洗完澡的人正在吹头发,见他回来,将吹风机调到最低档。
“她睡了么?”
“睡了。”
谢译走过去,接过吹风机继续着她刚才的步骤。
发丝在指尖滑动,差不多干了,关了机器,室内骤然清净。
望着镜子里长发及肩的倩影,鲜嫩的少女气息洋溢四处,她总是长不大。
谢译不自禁靠过去将她搂在怀中。
“宝宝……”他低声呢喃,在她耳畔吐热气。
祝福被他的耳旁风吹出一身疙瘩,这个昵称带着不可描述的后劲,后腰出抵着一根硬邦邦的灼热,夫妻多年,她太知道他的心思了。
“那个……”忽然转身,手搁在男人的胸膛上,意欲抵挡什么,大约徒劳。
“什么?”谢译很有耐心得反问,细吻落在她的唇角。
“谢谢她……不离家出走了吧。”她最关心的还是这件事。
“她能跑哪儿去。”谢译浅笑地看着她。
“那些玩具……”
“都被转移到花园的储物间了。她可比你想得周全,零食玩具一样没落下。”说到最后一句竟藏着几分得意。

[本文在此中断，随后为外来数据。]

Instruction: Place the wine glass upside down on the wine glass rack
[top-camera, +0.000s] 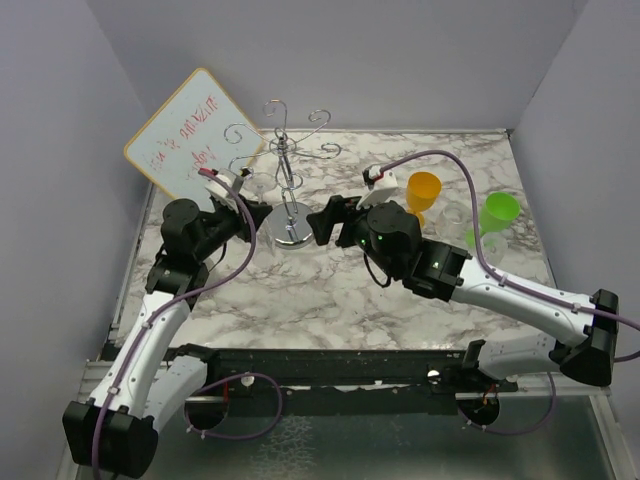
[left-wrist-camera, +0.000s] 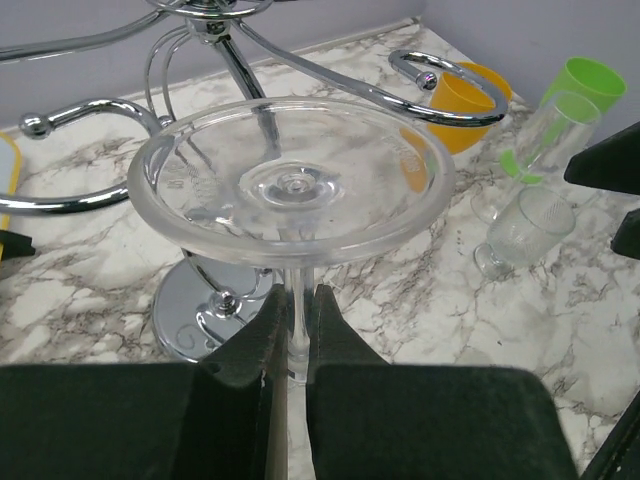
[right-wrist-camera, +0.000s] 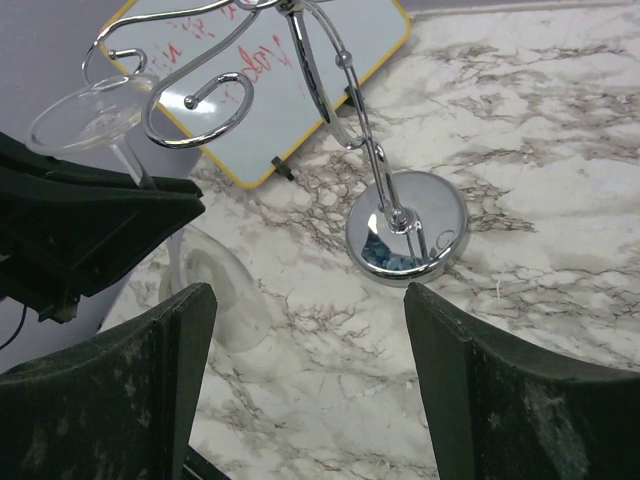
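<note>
My left gripper (left-wrist-camera: 295, 310) is shut on the stem of a clear wine glass (left-wrist-camera: 290, 185), held upside down with its round foot up and its bowl (right-wrist-camera: 215, 295) hanging below. The glass's foot sits just beside and below a curled arm of the chrome wine glass rack (left-wrist-camera: 225, 60), left of the post. In the top view the glass (top-camera: 262, 205) is just left of the rack (top-camera: 288, 180). My right gripper (right-wrist-camera: 310, 375) is open and empty, hovering low near the rack's mirror disc base (right-wrist-camera: 408, 228), seen right of it in the top view (top-camera: 330, 220).
A yellow-edged whiteboard (top-camera: 195, 135) leans at the back left. An orange cup (top-camera: 423, 192), a green cup (top-camera: 498, 212) and two clear glasses (left-wrist-camera: 525, 225) stand to the right. Grey walls close in the marble table (top-camera: 320, 290).
</note>
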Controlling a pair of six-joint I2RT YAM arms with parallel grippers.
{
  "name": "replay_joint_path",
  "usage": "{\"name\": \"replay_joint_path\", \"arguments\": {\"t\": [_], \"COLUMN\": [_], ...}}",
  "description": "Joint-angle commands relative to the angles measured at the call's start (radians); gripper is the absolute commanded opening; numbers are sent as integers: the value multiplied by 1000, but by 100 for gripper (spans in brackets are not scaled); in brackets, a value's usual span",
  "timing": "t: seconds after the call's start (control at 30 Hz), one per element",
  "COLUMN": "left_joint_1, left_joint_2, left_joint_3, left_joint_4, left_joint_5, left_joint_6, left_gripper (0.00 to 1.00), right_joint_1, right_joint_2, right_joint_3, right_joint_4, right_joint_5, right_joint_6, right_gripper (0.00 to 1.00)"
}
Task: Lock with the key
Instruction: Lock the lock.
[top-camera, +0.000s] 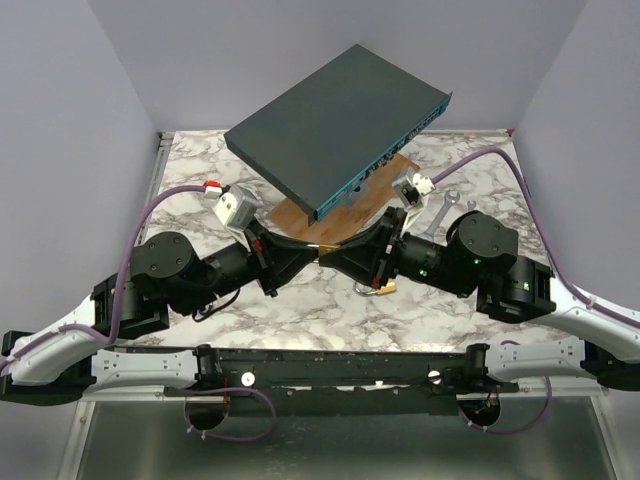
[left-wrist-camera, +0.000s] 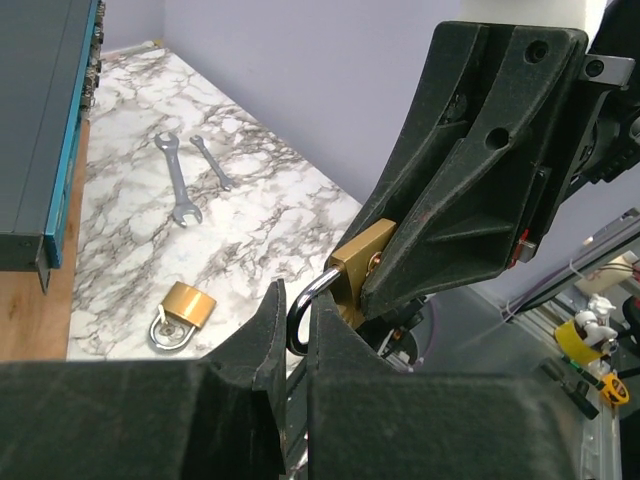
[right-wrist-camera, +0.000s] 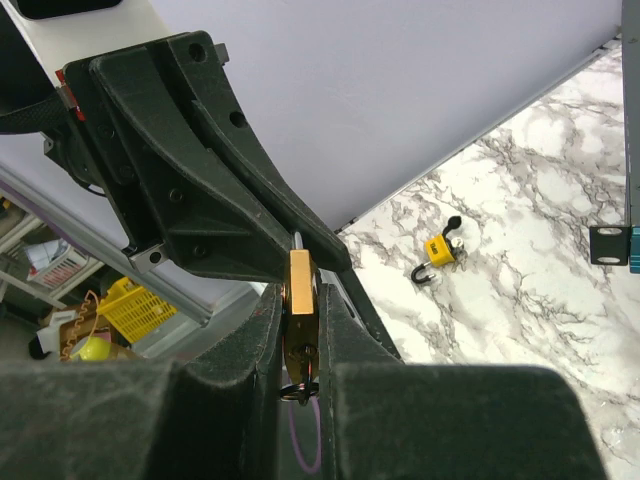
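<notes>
L end effector (left-wrist-camera: 297, 325) is squeezed fully closed on the shackle of the brass padlock (left-wrist-camera: 358, 262). R end effector (right-wrist-camera: 302, 310) is nearly closed, clamping the body, mid-air over counter (top-camera: 300, 320) centre. Lock markings too blurred to read. Wrenches (left-wrist-camera: 180, 180) and second padlock (left-wrist-camera: 185, 308) lie well apart from us. Grey box (top-camera: 340, 115) sits tilted just behind the arms.

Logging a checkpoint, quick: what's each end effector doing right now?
Left end effector: closed on the shackle.
Right end effector: closed on the padlock body.

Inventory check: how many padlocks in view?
3: brass padlock in right gripper; second brass padlock near the wrenches; yellow padlock on the marble. Others may be hidden.
</notes>
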Motion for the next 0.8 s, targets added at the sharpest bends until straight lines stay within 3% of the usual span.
{"name": "replay_joint_path", "arguments": {"t": [0.0,0.53,0.77], "left_joint_1": [-72,-95,-95], "left_joint_2": [195,257,190], "left_joint_3": [-65,14,40], "left_joint_4": [96,-4,-54], "left_joint_5": [397,498,385], "left_joint_6": [-34,13,25], "left_gripper": [0,0,0], "right_joint_1": [14,13,14], "right_joint_2": [215,316,220], "right_joint_3": [-54,25,32], "right_joint_4": [111,10,-14], "right_joint_5": [30,29,92], "right_joint_6": [37,8,-13], "right_gripper": [1,1,1]}}
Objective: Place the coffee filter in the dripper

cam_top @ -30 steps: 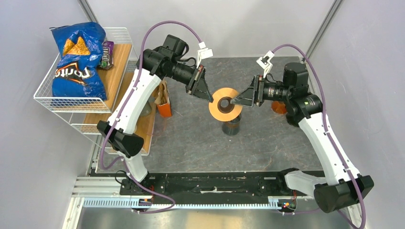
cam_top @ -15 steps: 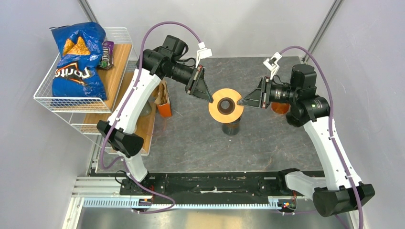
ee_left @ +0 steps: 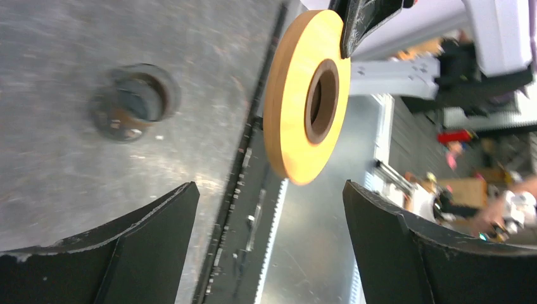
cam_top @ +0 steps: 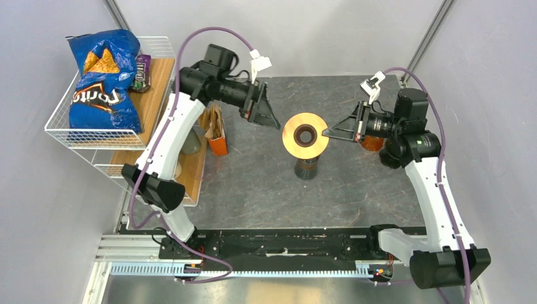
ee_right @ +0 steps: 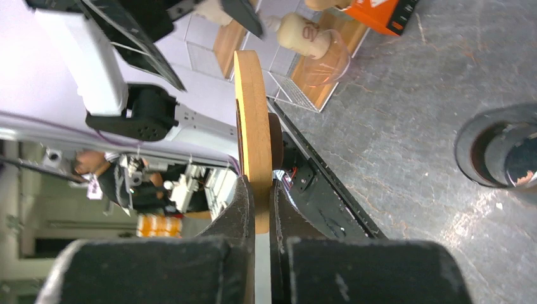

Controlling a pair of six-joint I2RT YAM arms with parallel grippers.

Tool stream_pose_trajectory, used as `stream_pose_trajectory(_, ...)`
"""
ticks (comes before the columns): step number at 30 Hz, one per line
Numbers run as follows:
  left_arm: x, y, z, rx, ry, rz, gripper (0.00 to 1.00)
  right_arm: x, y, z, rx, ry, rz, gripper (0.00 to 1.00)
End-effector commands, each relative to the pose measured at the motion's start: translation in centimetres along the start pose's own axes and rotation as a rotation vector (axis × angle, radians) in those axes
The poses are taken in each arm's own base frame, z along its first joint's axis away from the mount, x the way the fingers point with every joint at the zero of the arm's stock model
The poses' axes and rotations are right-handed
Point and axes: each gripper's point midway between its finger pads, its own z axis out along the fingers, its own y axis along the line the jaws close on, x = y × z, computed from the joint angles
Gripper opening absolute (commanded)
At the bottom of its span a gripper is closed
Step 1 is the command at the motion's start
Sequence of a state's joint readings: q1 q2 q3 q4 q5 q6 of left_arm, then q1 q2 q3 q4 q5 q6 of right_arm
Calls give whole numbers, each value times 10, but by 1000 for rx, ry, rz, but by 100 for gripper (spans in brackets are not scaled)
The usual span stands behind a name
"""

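table: dark grey slab [cam_top: 253, 183]; bare stretch runs from the cup to the near edge and out toward the right edge.
wire shelf: [cam_top: 95, 136] hugs the left edge; blue chip bag [cam_top: 101, 76] on its top tier.
left gripper: [cam_top: 273, 123] fingers spread wide, nothing between them; just left of the ring, clear gap, toward the far-left corner.
right gripper: [cam_top: 328, 132] pinching the ring's right rim, one finger on each face.
wooden ring: [cam_top: 305, 135] orange, centre hole, held off the table mid-slab, above the cup and apart from it.
dark cup: [cam_top: 306, 168] upright, mid-table, under the ring.
orange box: [cam_top: 219, 145] by the left edge beside the shelf; brown paper stack [cam_top: 214, 118] stands in it.
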State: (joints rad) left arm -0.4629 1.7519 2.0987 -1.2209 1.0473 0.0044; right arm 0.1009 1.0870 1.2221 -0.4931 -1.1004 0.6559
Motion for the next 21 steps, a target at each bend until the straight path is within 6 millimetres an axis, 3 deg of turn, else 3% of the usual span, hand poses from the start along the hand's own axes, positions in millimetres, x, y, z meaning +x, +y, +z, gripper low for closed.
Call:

前几日,管理花园的工作人员说储物间里多了几样儿童玩具,他一看,全是女儿的宝贝。
再从庄姨口中听了几句离家出走的戏言,里外一合计就有了故事大纲。
“她那么小,也不知从哪学来的,难不成这离家出走也有遗传?”
谢译揶揄着看她,那双眸子含着笑,发着光。
祝福被他轻描淡写一句话戳到痛处,又说不出什么话来反驳,顾自气恼。
谢译更乐了,被她瞪了依旧怡然自得,捏着下巴,一个吮吸落在她软糯的脸颊肉上。
是真的吮了又吸,软肉在唇舌里啃了一口,留下一个不深不浅的牙印。
祝福被他这样的吃法惊到,腮帮子都酥了。
抬手在脸颊上抹了一把,都是口水,很嫌弃得擦在他的手臂上。
“你干嘛。”
罪魁祸首很是大言不惭:“欺负你。”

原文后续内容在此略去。